# can I use a log splitter hydraulic valve for claw on grapple bucket?



## bryan2 (Aug 31, 2018)

I'm converting the loader on my Ford 335 to quick attach so I can switch buckets easier and use skid steer attachments. I want to use a brush grapple and wonder if I can use the hydraulic valve from a log splitter to control the claw? if not, what would be the least expensive valve I should use (and source to buy if possible). any help or advice would be appreciated.


----------



## Guest (Aug 31, 2018)

Hello and welcome to the Tractor Forum. We have some very knowledgeable and experienced members and I'm sure one or more of the members will help shortly.

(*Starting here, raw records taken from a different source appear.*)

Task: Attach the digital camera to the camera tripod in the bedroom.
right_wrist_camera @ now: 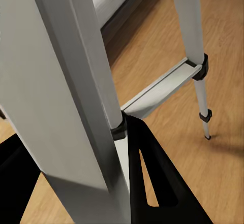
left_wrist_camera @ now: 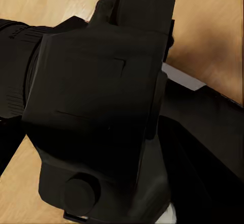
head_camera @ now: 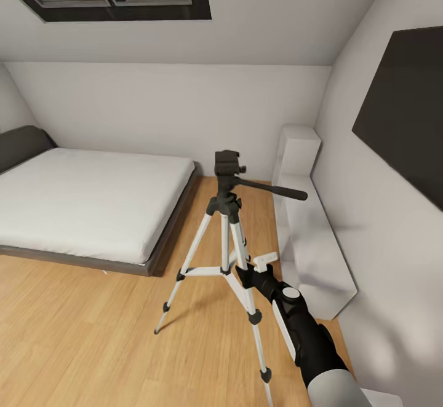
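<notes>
We are holding the digital camera [left_wrist_camera: 96,107] close against our left claw, grip unclear, while our right claw [right_wrist_camera: 127,148] is clamping a camera tripod [head_camera: 226,210] leg, risking tipping it if we pull.

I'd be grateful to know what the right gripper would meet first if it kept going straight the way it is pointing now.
Most likely the camera tripod itself: in the right wrist view a silver leg stands close between the right gripper's dark fingers. Whether they already touch it is unclear.
</notes>
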`<state>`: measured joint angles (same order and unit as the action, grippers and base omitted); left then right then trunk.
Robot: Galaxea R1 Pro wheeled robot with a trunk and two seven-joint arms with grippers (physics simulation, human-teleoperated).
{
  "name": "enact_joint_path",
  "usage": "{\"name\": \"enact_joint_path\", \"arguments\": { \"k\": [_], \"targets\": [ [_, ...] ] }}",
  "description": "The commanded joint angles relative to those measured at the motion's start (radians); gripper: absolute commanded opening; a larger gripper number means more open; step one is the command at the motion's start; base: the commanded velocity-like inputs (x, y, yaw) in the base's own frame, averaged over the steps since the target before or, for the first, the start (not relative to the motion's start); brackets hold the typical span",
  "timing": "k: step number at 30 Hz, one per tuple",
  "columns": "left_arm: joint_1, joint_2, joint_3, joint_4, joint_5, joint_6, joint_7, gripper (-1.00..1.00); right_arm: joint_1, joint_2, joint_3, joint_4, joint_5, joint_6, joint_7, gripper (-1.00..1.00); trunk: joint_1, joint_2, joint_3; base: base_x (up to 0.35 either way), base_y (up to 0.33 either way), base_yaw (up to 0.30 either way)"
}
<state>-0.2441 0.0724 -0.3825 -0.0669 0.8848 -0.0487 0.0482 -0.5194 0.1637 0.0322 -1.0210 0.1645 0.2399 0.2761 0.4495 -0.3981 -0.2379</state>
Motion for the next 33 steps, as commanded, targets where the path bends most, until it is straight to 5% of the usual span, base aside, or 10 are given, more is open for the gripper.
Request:
{"name": "enact_joint_path", "arguments": {
  "k": [1,4,5,7,10,12,15,17,20,33],
  "targets": [
    [-0.002,0.033,-0.007,-0.056,0.005,0.006,0.004,-1.0,-0.001,0.001,-0.003,-0.005,0.007,0.004,0.005,-1.0,0.0,-0.002,-0.002,0.0,0.0,0.0],
    [-0.005,0.115,-0.007,-0.218,0.0,0.058,0.006,-1.0,-0.001,0.001,-0.001,-0.011,0.007,0.004,0.006,-1.0,0.0,-0.002,-0.002,0.0,0.0,0.0],
    [-0.006,0.165,-0.007,-0.315,0.002,0.121,0.006,-1.0,-0.001,0.001,0.0,-0.013,0.007,0.004,0.006,-1.0,0.0,-0.002,-0.002,0.0,0.0,0.0],
    [-0.008,0.216,-0.006,-0.418,0.004,0.211,0.006,-1.0,-0.001,0.0,-0.001,-0.014,0.007,0.004,0.006,-1.0,0.0,-0.002,-0.002,0.0,0.0,0.0],
    [-0.011,0.323,0.021,-0.677,0.007,0.474,0.014,-1.0,-0.001,0.0,-0.002,-0.022,0.007,0.004,0.005,-1.0,0.0,-0.002,-0.002,0.0,0.0,0.0],
    [-0.019,0.355,0.072,-0.82,0.004,0.612,0.036,-1.0,-0.001,0.0,-0.003,-0.027,0.007,0.004,0.006,-1.0,0.0,-0.002,-0.002,0.0,0.0,0.0],
    [-0.072,0.374,0.161,-0.981,0.0,0.768,0.083,-1.0,-0.001,-0.001,-0.003,-0.031,0.008,0.004,0.005,-1.0,0.0,-0.002,-0.002,0.0,0.0,0.0],
    [-0.162,0.38,0.227,-1.086,0.002,0.911,0.125,-1.0,-0.001,-0.001,-0.003,-0.031,0.009,0.004,0.005,-1.0,0.0,-0.002,-0.002,0.0,0.0,0.0],
    [-0.234,0.38,0.252,-1.127,0.0,0.993,0.145,-1.0,-0.001,-0.001,-0.003,-0.031,0.009,0.004,0.005,-1.0,0.0,-0.002,-0.002,0.0,0.0,0.0],
    [-0.574,0.381,0.281,-1.209,0.007,1.077,0.196,-1.0,-0.001,-0.006,-0.004,-0.023,0.007,0.004,0.006,-1.0,0.0,-0.002,-0.002,0.0,0.0,0.0]
  ]
}}
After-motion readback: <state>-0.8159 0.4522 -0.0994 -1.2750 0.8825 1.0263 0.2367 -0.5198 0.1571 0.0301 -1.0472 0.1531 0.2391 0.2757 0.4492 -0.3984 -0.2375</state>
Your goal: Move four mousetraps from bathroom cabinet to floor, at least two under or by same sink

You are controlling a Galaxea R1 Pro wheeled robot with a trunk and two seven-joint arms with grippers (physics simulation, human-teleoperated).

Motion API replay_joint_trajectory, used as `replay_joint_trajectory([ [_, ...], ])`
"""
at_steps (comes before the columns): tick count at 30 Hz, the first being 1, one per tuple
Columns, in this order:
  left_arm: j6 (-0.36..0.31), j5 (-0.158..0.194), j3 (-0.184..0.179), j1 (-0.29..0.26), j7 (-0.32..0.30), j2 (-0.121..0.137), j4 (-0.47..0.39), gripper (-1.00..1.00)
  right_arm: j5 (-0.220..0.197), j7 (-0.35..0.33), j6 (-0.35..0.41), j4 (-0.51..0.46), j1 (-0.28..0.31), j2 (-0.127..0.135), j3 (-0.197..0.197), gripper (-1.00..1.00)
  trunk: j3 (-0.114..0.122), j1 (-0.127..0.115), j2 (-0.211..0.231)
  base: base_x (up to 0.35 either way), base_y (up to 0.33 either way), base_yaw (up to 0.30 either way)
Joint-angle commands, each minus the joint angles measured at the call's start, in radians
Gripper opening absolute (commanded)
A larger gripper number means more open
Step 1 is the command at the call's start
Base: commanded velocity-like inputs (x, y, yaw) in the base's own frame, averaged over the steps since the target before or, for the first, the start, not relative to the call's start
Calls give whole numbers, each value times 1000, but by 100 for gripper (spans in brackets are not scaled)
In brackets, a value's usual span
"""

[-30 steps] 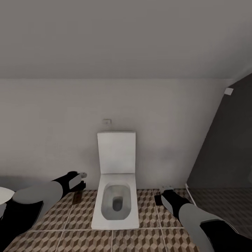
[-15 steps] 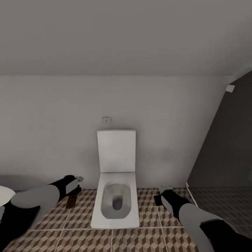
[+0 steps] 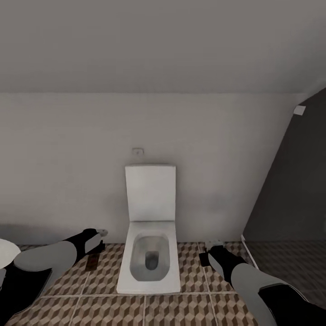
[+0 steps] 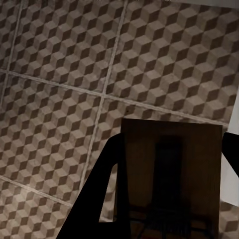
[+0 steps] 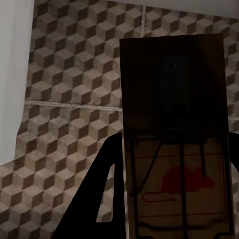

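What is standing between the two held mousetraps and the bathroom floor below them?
Nothing visible. In the wrist views the left mousetrap and the right mousetrap sit between the dark fingers over bare bathroom floor. The toilet stands between the two arms, beside them, not under either trap.

The room looks dim and grey, with no lamp in sight. The wall (image 3: 68,136) is pale in the middle and darker near the top. The toilet (image 3: 150,235) is the brightest thing, and soft grey shade lies on the wall on both sides of it. On the right, a dark panel (image 3: 294,190) sits in deep shade. The picture is a bit soft and fuzzy. In both wrist views the floor tiles (image 4: 59,59) are dull and the trap (image 5: 174,99) is very dark at its far end.
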State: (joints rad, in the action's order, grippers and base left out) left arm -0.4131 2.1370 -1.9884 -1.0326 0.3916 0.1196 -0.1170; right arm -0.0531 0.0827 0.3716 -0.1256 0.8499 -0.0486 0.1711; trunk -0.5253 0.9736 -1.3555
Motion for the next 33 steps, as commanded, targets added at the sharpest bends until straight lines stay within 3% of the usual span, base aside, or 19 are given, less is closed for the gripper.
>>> replay_joint_trajectory([
  [1,1,5,-4,-1,7,1,-4,-100,-7,3,6,-2,0,0,7,-100,-4,4,-8,0,0,0],
  [7,2,5,-4,-1,7,1,-4,-100,1,3,6,-2,0,-1,7,-100,-23,27,-50,0,0,0],
  [14,3,5,-4,-1,7,1,-4,-100,61,3,4,-2,0,-3,6,-100,-45,54,-99,0,0,0],
  [33,4,6,-4,-1,7,1,-3,-100,68,5,-22,0,-3,-8,6,-100,-105,127,-232,0,0,0],
])
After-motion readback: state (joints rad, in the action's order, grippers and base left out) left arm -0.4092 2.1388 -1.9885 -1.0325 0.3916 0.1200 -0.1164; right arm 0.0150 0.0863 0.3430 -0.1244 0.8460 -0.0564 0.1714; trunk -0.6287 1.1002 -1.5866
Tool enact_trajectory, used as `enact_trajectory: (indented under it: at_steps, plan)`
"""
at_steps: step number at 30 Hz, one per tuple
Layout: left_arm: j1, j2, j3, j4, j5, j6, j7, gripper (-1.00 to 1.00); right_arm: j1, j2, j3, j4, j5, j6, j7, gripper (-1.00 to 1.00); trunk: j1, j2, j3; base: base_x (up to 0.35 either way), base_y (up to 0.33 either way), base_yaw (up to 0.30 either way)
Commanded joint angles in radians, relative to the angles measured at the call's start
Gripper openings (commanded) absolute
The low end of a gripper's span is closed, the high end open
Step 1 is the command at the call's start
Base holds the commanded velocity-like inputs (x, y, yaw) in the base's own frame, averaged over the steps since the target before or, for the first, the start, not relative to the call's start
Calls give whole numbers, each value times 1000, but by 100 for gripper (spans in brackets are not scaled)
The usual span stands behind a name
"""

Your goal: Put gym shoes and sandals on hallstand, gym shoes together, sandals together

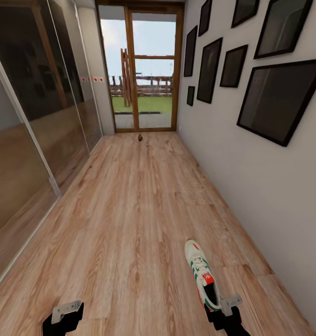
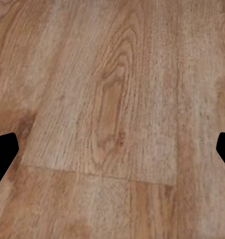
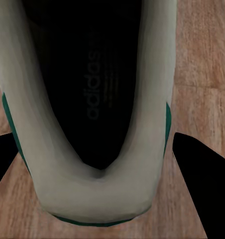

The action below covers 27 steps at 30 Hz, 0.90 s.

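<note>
Head view: A white gym shoe (image 1: 202, 275) lies toe-forward on the corridor floor (image 1: 130, 210) near the right wall, its heel at the right gripper (image 1: 225, 310). The left gripper (image 1: 65, 315) hangs over bare planks. A small dark object (image 1: 140, 137) sits far off by the glass door (image 1: 141, 70).

Left wrist view: The left gripper's fingers (image 2: 3, 154) stand wide apart above wood grain (image 2: 112, 114).

Right wrist view: Fingers (image 3: 197, 169) flank the shoe's heel (image 3: 92, 194); whether they pinch it cannot be told.
</note>
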Motion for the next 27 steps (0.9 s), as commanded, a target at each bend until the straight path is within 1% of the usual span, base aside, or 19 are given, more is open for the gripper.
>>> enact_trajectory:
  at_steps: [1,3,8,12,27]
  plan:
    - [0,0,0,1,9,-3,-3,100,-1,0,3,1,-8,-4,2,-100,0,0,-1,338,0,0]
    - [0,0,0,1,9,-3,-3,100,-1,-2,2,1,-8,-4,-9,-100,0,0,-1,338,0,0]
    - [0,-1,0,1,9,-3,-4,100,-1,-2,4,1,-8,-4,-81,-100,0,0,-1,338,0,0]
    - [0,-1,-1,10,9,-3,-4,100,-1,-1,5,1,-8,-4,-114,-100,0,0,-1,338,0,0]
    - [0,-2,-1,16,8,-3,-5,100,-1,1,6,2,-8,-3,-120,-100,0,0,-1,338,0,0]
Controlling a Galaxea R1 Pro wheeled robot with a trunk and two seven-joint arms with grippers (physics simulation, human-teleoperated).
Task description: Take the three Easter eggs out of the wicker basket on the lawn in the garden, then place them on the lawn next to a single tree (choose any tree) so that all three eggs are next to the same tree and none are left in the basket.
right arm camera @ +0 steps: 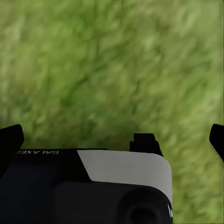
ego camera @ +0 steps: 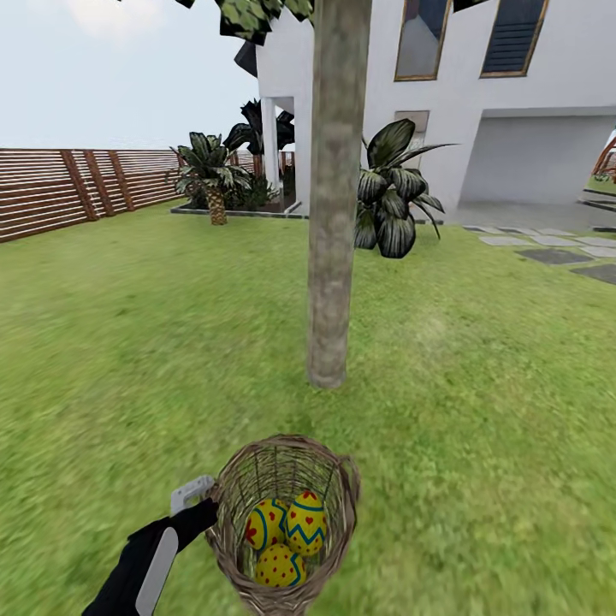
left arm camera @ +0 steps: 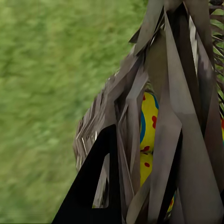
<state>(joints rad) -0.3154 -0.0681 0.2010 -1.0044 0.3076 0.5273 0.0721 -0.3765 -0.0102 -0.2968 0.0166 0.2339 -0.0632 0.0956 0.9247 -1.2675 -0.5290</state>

Here's your invitation to put your tractor in the Showcase (located under the TRACTOR button at the top of the page). A perk is that if you add your tractor to the Showcase, it becomes instantly eligible to be entered in our monthly tractor contest, in progress right now. Please be sure to add your vote for September's Tractor of the Month, which is found on the main Forum menu as the fourth category, listed as "Tractor of the month". The poll is at the top of the page and about to close. Thank you for your vote, and again, welcome to The Tractor Forum!


----------



## Hoodoo Valley (Nov 14, 2006)

Welcome to the forum Bryan. So long as the operating pressures are similar from the log splitter to the tractors hydraulic systems.


----------



## dozer966 (Dec 30, 2014)

As hoodoo said gallons per minute and operating pressure. Also you must determine if your existing valve is power beyond. If not where will you get your Hyd from. Maybe look into a selector valve to use on an existing valve like the curl function. Lots of possibilities.


----------



## RC Wells (Dec 26, 2008)

Have you identified the power beyond hydraulic port you intend to use, and if your splitter valve is open center or closed center? You cannot just T off the loader supply with an open center splitter valve or the loader lift and curl functions will cease to work, which defeats the purpose.


----------



## bryan2 (Aug 31, 2018)

thanks for the replies and info....have decided to use the connections now used for my 3 point hydraulic top link instead of putting in a new valve.......will disconnect the hoses for the top link and connect those going to the claw....thanks again.


----------